## TO DO
Among the entries that follow, the required portion opens with the line containing "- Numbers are" and closes with the line containing "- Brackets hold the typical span". Give that portion again exactly, and nothing else.

(Stored entries)
++++++++++
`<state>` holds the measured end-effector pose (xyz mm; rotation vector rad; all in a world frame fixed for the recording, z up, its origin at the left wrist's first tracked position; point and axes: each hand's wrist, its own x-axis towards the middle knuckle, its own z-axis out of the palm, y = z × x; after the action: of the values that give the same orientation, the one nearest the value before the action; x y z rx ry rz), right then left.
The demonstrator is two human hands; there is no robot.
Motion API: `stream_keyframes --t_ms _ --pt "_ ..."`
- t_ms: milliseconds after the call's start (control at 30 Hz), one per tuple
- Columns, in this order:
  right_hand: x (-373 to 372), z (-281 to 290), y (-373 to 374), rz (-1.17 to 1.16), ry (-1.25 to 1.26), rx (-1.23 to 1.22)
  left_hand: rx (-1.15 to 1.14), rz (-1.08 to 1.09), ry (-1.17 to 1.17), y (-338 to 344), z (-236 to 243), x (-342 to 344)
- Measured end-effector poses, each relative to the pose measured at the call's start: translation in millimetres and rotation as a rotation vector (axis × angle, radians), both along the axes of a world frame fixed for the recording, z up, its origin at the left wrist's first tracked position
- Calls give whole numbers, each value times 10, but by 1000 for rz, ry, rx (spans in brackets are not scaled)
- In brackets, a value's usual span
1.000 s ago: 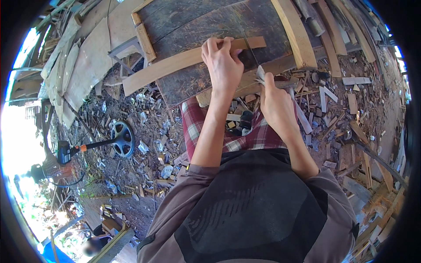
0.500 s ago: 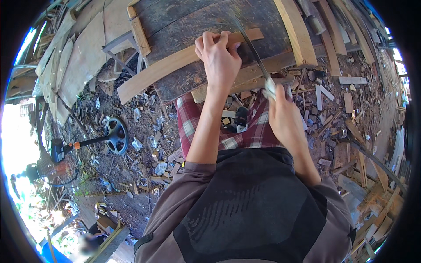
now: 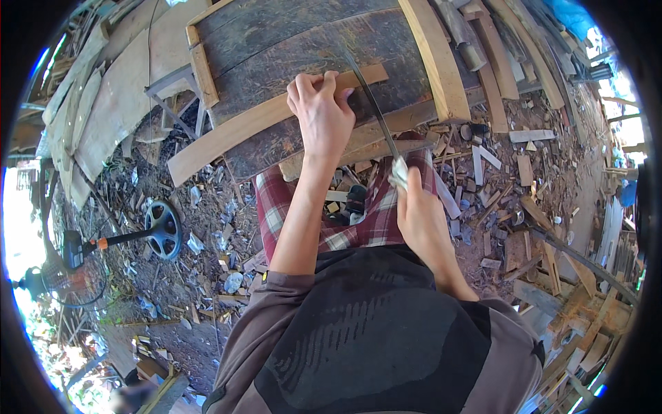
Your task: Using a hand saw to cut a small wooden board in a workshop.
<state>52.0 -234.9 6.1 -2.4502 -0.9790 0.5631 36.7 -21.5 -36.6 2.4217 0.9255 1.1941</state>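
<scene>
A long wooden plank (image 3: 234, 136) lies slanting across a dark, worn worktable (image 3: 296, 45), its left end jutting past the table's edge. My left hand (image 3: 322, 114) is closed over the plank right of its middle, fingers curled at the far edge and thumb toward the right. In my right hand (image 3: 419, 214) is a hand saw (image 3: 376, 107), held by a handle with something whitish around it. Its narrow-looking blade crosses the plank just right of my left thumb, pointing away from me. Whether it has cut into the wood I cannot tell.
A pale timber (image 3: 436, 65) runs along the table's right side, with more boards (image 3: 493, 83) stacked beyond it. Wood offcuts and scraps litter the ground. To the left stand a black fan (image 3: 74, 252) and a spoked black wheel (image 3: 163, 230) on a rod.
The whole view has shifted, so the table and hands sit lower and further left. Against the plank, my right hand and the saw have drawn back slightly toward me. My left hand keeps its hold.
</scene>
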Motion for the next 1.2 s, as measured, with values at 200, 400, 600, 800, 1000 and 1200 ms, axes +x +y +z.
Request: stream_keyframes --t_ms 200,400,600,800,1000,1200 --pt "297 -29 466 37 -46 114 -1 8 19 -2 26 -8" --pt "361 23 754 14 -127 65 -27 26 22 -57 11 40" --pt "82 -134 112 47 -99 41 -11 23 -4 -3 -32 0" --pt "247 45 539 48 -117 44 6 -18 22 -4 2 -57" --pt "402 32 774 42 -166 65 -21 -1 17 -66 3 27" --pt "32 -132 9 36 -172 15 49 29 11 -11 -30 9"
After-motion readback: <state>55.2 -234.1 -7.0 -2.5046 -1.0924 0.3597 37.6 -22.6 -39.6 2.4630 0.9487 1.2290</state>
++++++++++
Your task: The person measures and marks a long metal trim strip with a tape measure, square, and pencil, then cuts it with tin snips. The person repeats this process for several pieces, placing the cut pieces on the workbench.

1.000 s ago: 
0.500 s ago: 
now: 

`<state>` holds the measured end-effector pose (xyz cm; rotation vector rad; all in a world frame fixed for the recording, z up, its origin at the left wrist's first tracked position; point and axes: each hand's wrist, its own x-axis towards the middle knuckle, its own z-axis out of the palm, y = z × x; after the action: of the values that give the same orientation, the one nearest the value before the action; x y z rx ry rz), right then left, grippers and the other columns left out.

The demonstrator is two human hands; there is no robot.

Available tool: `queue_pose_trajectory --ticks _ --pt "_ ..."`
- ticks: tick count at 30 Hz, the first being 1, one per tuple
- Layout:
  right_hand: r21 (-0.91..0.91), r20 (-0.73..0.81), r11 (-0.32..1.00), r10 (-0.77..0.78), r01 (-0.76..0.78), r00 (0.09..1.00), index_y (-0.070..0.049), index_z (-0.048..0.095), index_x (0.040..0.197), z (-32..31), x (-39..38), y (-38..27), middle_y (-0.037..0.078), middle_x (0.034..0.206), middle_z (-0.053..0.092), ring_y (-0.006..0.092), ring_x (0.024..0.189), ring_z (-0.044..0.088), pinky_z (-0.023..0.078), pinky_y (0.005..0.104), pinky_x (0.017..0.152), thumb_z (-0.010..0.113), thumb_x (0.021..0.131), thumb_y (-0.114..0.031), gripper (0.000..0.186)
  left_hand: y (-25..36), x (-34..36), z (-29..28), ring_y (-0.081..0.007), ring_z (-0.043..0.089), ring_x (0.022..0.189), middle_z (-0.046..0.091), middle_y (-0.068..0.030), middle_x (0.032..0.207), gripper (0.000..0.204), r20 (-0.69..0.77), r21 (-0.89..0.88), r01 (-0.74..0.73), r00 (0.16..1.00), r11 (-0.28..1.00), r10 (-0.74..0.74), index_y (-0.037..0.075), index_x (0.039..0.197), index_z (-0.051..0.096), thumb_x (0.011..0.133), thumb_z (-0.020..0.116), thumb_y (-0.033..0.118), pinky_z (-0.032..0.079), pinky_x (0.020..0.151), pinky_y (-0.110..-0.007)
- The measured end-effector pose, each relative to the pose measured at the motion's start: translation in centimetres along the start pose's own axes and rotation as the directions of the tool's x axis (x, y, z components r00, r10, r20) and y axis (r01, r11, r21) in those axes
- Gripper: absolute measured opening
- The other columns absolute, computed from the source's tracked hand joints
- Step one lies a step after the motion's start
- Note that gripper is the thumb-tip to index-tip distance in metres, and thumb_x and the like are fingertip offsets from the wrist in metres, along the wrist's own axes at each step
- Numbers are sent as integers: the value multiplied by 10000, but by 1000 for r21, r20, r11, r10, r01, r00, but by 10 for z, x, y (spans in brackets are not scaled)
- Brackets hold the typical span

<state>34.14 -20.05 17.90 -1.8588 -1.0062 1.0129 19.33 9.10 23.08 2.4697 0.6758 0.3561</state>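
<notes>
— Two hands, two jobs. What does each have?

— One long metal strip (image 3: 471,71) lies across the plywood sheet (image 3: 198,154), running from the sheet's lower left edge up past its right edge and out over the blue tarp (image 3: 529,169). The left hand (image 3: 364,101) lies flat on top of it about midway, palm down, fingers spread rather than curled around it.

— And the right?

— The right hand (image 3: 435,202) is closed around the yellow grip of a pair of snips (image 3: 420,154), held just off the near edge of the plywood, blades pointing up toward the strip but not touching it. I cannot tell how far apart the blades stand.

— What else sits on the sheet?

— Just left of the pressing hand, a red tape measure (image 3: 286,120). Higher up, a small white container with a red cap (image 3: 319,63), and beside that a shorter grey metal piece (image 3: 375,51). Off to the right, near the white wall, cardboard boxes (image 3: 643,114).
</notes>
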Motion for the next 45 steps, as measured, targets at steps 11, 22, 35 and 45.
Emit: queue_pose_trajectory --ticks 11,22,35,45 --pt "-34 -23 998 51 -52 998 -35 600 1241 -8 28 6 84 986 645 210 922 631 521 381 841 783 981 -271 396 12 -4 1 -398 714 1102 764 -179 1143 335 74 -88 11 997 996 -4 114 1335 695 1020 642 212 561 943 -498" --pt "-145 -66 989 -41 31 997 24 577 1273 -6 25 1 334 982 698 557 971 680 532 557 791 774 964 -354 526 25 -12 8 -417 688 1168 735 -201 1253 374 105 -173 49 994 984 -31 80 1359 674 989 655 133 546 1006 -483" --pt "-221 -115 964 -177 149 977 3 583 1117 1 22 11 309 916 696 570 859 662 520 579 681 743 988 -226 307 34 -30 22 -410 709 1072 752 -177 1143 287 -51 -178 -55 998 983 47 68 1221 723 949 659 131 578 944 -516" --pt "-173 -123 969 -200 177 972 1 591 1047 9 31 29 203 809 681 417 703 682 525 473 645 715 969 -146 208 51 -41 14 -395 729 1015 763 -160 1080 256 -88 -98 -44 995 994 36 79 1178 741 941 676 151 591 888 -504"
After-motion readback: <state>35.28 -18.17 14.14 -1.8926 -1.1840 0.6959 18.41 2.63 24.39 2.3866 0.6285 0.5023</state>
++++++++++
## TASK RESPONSE
- Numbers are sent as integers: the value multiplied by 10000, but by 1000 for r21, r20, r11, r10, r01, r00, but by 10 for z, x, y (spans in brackets are not scaled)
- Brackets hold the typical span

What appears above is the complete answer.